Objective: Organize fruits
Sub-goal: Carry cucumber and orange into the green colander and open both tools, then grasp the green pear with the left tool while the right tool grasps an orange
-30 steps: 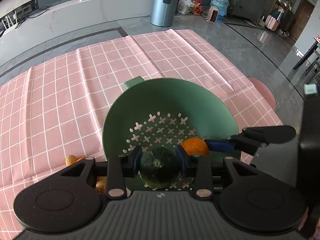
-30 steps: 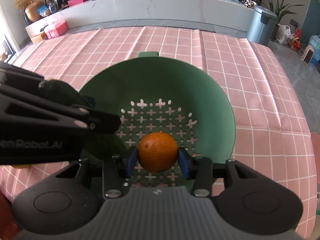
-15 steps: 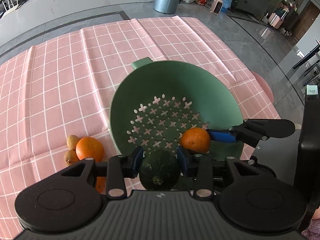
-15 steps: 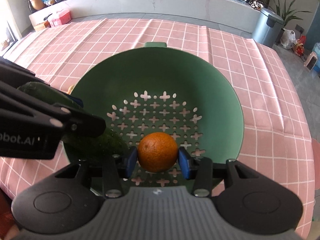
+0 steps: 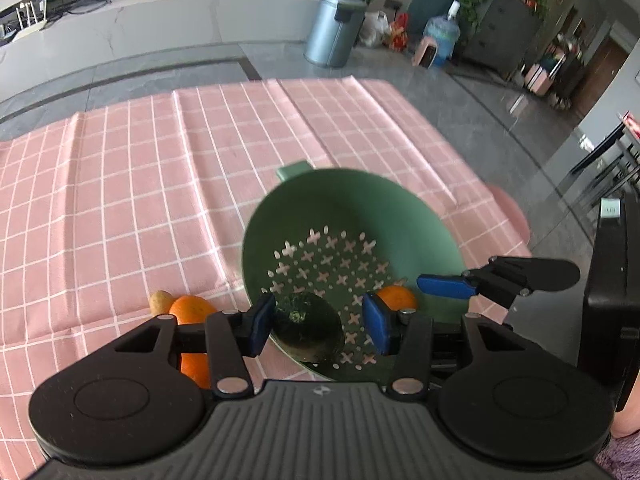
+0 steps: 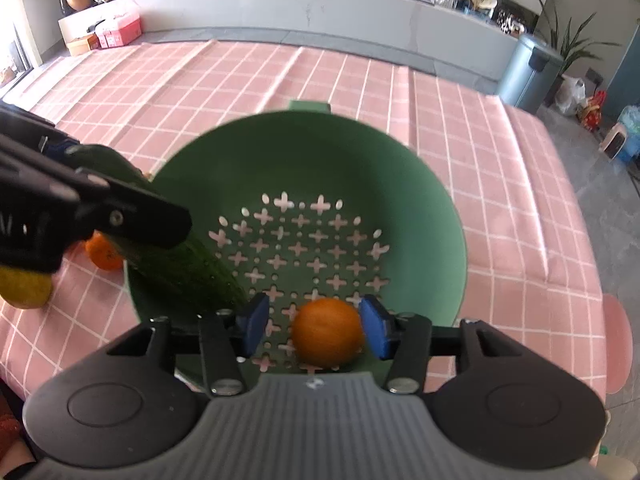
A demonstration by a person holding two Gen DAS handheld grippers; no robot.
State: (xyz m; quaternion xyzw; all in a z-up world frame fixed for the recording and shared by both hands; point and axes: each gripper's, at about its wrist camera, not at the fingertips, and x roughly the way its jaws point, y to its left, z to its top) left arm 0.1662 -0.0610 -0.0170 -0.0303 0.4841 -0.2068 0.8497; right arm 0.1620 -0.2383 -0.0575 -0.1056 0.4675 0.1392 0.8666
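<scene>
A green colander (image 6: 420, 184) with cross-shaped holes sits on the pink checked tablecloth (image 5: 160, 168) covering the surface, and both fruits going into it are already down inside. An orange (image 6: 327, 332) rests on the perforated bottom near the closest wall, between the blue pads of the right hand-held gripper (image 6: 316, 330); its jaws are opening, with a clear gap on the left side and the right pad at most grazing the peel. A long dark green cucumber (image 6: 176, 264) leans over the colander's left rim, its lower end on the bottom. In the left wrist view that cucumber (image 5: 308, 328) shows end-on between the pads of the left hand-held gripper (image 5: 318, 324), whose jaws are also opening; the left pad is just beside it and the right pad stands well clear. Outside the colander, by its left wall, two more oranges (image 5: 192, 310) and a small brown fruit (image 5: 160, 300) lie on the cloth, and a yellow fruit (image 6: 24, 290) sits near the left edge of the right wrist view. No writing is legible; a pale tag (image 5: 610, 210) on the right hand-held gripper's body is too blurred to read. A grey bin (image 5: 334, 30) stands on the floor beyond.
</scene>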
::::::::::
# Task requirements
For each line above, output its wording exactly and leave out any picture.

# The answer
Objective: Organize fruits
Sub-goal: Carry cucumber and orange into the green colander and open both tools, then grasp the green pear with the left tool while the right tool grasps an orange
-30 steps: 
-30 steps: 
-15 steps: 
-15 steps: 
+0 steps: 
+0 steps: 
A demonstration by a person holding two Gen DAS handheld grippers; no robot.
State: (xyz m; quaternion xyzw; all in a z-up world frame fixed for the recording and shared by both hands; point and axes: each gripper's, at about its wrist camera, not at the fingertips, and x roughly the way its jaws point, y to its left, z to its top) left arm 0.1662 -0.0610 -0.0170 -0.0303 0.4841 -0.2068 0.8497; right arm 0.1620 -0.2383 -0.0575 -0.1056 0.4675 0.1392 0.8666
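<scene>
A green colander (image 6: 420, 184) with cross-shaped holes sits on the pink checked tablecloth (image 5: 160, 168) covering the surface, and both fruits going into it are already down inside. An orange (image 6: 327, 332) rests on the perforated bottom near the closest wall, between the blue pads of the right hand-held gripper (image 6: 316, 330); its jaws are opening, with a clear gap on the left side and the right pad at most grazing the peel. A long dark green cucumber (image 6: 176, 264) leans over the colander's left rim, its lower end on the bottom. In the left wrist view that cucumber (image 5: 308, 328) shows end-on between the pads of the left hand-held gripper (image 5: 318, 324), whose jaws are also opening; the left pad is just beside it and the right pad stands well clear. Outside the colander, by its left wall, two more oranges (image 5: 192, 310) and a small brown fruit (image 5: 160, 300) lie on the cloth, and a yellow fruit (image 6: 24, 290) sits near the left edge of the right wrist view. No writing is legible; a pale tag (image 5: 610, 210) on the right hand-held gripper's body is too blurred to read. A grey bin (image 5: 334, 30) stands on the floor beyond.
</scene>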

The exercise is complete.